TASK DETAILS: Take the line that contains "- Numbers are" and each one after it through the last line below, and retype them exactly. Leave out the pictures.
################
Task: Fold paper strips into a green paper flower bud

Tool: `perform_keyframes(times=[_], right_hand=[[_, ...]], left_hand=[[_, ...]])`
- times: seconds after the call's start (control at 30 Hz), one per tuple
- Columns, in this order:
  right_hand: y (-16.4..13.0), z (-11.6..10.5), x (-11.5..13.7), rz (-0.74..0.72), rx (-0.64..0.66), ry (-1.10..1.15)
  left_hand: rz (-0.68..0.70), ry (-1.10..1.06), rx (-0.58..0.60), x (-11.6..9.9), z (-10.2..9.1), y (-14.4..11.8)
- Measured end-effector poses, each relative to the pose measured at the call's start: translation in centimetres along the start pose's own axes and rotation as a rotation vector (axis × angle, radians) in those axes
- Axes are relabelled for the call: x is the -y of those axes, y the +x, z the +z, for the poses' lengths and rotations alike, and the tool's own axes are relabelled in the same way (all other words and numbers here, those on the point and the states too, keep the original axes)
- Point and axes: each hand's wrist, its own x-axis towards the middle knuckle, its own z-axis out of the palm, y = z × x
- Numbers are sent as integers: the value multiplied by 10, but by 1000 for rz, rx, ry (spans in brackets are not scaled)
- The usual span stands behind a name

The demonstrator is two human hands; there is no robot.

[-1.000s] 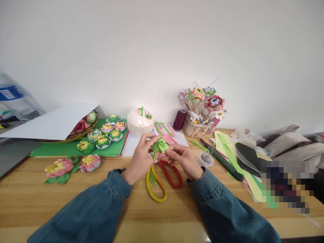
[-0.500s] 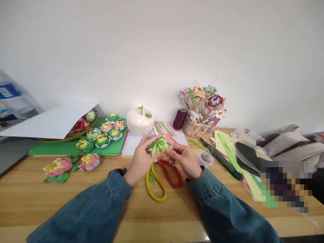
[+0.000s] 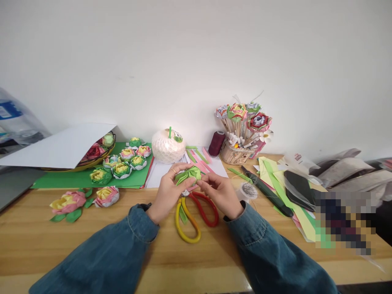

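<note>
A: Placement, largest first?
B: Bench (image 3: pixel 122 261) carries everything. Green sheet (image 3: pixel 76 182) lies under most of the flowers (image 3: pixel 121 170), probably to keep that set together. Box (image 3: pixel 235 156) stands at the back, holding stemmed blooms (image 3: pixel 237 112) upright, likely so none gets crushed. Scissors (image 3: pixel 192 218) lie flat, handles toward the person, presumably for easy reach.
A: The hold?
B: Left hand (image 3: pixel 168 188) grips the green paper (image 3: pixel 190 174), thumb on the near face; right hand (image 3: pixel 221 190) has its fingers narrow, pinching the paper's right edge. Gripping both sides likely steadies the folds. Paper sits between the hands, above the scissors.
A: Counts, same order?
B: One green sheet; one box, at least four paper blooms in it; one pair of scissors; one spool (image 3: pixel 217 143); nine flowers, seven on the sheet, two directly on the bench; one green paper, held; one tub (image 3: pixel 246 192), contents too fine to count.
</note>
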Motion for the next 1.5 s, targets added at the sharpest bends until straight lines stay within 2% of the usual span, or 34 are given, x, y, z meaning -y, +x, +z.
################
RESPONSE BELOW:
- Numbers are sent as integers: the value multiplied by 10, but by 1000 for rz, rx, ry (spans in brackets are not scaled)
- The usual span stands behind a name

The demonstrator is two human hands; there is no robot.

[-1.000s] 
[-0.500s] 
[+0.000s] 

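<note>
A: Placement, largest first?
B: Bench (image 3: pixel 122 261) carries everything. Green sheet (image 3: pixel 76 182) lies under most of the flowers (image 3: pixel 121 170), probably to keep that set together. Box (image 3: pixel 235 156) stands at the back, holding stemmed blooms (image 3: pixel 237 112) upright, likely so none gets crushed. Scissors (image 3: pixel 192 218) lie flat, handles toward the person, presumably for easy reach.
A: The hold?
B: Left hand (image 3: pixel 168 188) grips the green paper (image 3: pixel 190 174), thumb on the near face; right hand (image 3: pixel 221 190) has its fingers narrow, pinching the paper's right edge. Gripping both sides likely steadies the folds. Paper sits between the hands, above the scissors.
A: Counts, same order?
B: One green sheet; one box, at least four paper blooms in it; one pair of scissors; one spool (image 3: pixel 217 143); nine flowers, seven on the sheet, two directly on the bench; one green paper, held; one tub (image 3: pixel 246 192), contents too fine to count.
</note>
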Motion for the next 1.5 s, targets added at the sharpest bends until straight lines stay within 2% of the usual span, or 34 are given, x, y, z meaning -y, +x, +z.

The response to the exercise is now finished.